This blog is intended to go along with Population: An Introduction to Concepts and Issues, by John R. Weeks, published by Cengage Learning. The latest edition is the 13th (it will be out in January 2020), but this blog is meant to complement any edition of the book by showing the way in which demographic issues are regularly in the news.

You can download an iPhone app for the 13th edition from the App Store (search for Weeks Population).

If you are a user of my textbook and would like to suggest a blog post idea, please email me at: john.weeks@sdsu.edu

Saturday, July 31, 2010

Will Climate Change Push Mexicans North to the US?

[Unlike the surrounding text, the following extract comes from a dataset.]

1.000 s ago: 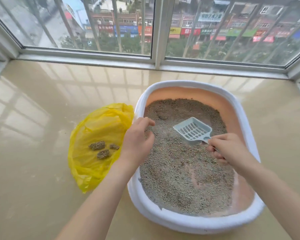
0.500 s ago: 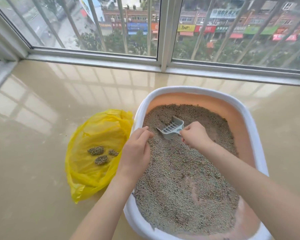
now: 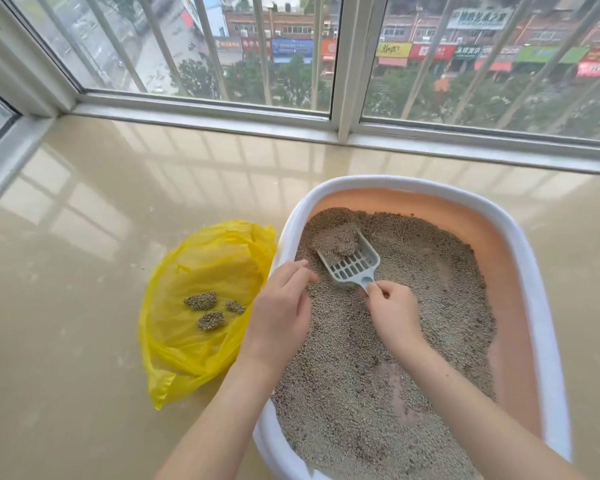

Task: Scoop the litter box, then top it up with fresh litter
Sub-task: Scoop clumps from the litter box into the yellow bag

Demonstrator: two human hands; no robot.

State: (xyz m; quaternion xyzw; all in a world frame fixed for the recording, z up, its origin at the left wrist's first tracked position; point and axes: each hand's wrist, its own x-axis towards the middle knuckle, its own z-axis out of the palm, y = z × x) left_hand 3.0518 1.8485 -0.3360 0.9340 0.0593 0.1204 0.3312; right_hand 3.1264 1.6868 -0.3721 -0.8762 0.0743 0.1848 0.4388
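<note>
Floor [image 3: 84, 341]: I viewed a glossy beige surface that ran up to the window frame [image 3: 343, 133].
Litter box [image 3: 534, 271]: white rim, peach inner wall; it sat on the floor right of centre and held grey litter [image 3: 361, 393].
Yellow bag [image 3: 205, 289]: it lay open on the floor, touching the box's left rim; I counted three litter clumps [image 3: 210, 311] inside.
Left hand [image 3: 281, 313]: it hovered over the box's left edge with fingers loosely curled and held nothing.
Right hand [image 3: 394, 311]: its fingers were clamped on the scoop's handle, above the litter.
Scoop [image 3: 352, 265]: pale slotted plastic; I saw it tilted in the box's far-left corner.
Clump [image 3: 336, 242]: it rested on the scoop's front end.
</note>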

The potential demographic consequences of climate change have been difficult to assess, but a new study published in the Proceedings of the National Academy of Sciences (PNAS) suggests that climate change could force residents of Mexico to go north in search of jobs. Shuaizhang Feng, Alan B. Krueger, and Michael Oppenheimer, all of Princeton University, have generated a model that simulates the drop in crop yield associated with projected global warming, and then projects the number of Mexicans working in agriculture who would be forced out of the country if crop yields dropped:
Depending on the warming scenarios used and adaptation levels assumed, with other factors held constant, by approximately the year 2080, climate change is estimated to induce 1.4 to 6.7 million adult Mexicans (or 2% to 10% of the current population aged 15–65 y) to emigrate as a result of declines in agricultural productivity alone.
The model is very complex and incorporates a great many assumptions with which you might or might not agree. Indeed, an initial reaction to the publicity about this study was alarm on the part of some people in the US who want to cut off immigration from Mexico, rather than absorb new immigrants. But there is a great deal of food for thought in this analysis and it deserves our careful analysis.